While the hypersexualized family and the 11 year old sexual abuse are no doubt real experiences for many and assist a theatrical telling of the story, they or any other grand and clear plot device are not necessary for an audience member’s recognition of one or more elements of how she or he was educated incorrectly/carelessly and painfully into her or his own sexuality. All that is needed is one of the few least graphic (conversations) scenes between Lil Bit and Uncle Peck:
“This is just wrong”
“Someone will get hurt”
“I’m confused”
“Family is family”
And maybe my favorite line from Lil Bit: “Are you okay?”
If you come to the play believing the goal is to determine who is good and who is bad, please re-evaluate the conversation open to you: Although every character (well written and well acted) offers a real human being with goodness and badness in many interpretations, this story is not about anyone except Lil Bit. Uncle Peck and all other characters serve only to assist Lil Bit in her making known to herself (and to anyone who cares enough — about her or about themselves — to keep actively listening and asking questions) how it is that she could simultaneously wholeheartedly love and wholeheartedly hate someone. Of course Uncle Peck is Bad. Of course the family played its own indecent and traumatizing part in catalyzing the calamity before it happened. There are no spoilers here.
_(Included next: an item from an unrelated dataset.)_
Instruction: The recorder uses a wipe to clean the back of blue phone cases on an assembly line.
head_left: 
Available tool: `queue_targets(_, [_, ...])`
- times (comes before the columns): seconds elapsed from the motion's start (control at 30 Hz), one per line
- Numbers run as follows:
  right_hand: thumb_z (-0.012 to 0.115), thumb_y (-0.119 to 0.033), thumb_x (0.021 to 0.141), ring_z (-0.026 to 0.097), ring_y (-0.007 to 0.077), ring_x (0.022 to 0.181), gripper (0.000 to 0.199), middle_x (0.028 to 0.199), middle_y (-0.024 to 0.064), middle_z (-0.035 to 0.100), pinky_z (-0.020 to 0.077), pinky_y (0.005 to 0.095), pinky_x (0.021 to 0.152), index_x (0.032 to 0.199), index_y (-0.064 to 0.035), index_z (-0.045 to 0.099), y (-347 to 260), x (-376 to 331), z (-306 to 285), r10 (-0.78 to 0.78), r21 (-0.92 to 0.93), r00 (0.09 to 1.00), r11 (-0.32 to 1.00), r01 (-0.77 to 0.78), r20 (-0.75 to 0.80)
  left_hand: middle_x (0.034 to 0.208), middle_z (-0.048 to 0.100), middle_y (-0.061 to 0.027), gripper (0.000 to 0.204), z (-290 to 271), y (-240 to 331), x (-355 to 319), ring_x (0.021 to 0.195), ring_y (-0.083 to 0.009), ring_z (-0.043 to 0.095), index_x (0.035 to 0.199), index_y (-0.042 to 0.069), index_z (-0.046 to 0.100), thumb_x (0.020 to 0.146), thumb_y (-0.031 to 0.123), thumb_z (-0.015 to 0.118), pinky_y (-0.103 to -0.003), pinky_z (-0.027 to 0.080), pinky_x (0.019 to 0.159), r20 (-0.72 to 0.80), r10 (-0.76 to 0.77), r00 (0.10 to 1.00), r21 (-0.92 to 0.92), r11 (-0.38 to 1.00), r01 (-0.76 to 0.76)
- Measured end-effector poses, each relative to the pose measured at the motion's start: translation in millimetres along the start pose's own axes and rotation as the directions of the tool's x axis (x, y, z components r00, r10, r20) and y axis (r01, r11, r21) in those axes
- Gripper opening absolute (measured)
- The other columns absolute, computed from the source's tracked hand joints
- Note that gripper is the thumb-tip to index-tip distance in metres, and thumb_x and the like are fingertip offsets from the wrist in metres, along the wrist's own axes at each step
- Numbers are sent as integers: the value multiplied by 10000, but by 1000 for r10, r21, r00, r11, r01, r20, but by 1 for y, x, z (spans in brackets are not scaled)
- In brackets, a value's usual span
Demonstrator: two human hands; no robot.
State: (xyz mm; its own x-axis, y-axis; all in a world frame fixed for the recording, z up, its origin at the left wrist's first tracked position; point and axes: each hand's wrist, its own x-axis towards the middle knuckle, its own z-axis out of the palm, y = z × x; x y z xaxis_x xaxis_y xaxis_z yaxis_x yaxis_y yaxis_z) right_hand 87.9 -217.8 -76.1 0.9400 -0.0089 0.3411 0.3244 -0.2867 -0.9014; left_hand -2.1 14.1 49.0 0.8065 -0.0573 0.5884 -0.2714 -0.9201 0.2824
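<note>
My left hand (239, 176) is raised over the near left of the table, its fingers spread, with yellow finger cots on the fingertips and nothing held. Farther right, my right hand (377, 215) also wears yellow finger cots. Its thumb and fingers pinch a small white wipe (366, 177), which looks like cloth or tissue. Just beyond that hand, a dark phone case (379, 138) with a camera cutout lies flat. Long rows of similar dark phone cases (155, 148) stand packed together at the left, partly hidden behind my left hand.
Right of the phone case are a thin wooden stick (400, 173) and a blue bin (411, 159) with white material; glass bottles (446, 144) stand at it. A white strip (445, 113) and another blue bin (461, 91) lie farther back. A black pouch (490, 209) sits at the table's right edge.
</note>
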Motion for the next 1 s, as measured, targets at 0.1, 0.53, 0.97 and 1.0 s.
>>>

What the play uncovers is the intricacies of a young soul’s confusion (of love and hate; of good and bad), in the face of one of the most pivotal moments of self (sexual) discovery, and how that vulnerable moment is too often not understood and wholly abused and betrayed, even by those who may profess (and indeed believe they have) love.
It’s a telling of a story in order to understand an experience that too easily turns confusion into shame. Lil Bit’s conversation with herself (directed to the audience) is her expression and evaluation for purposes that are entirely her own.
She (We) just need(s) an audience to care enough to listen.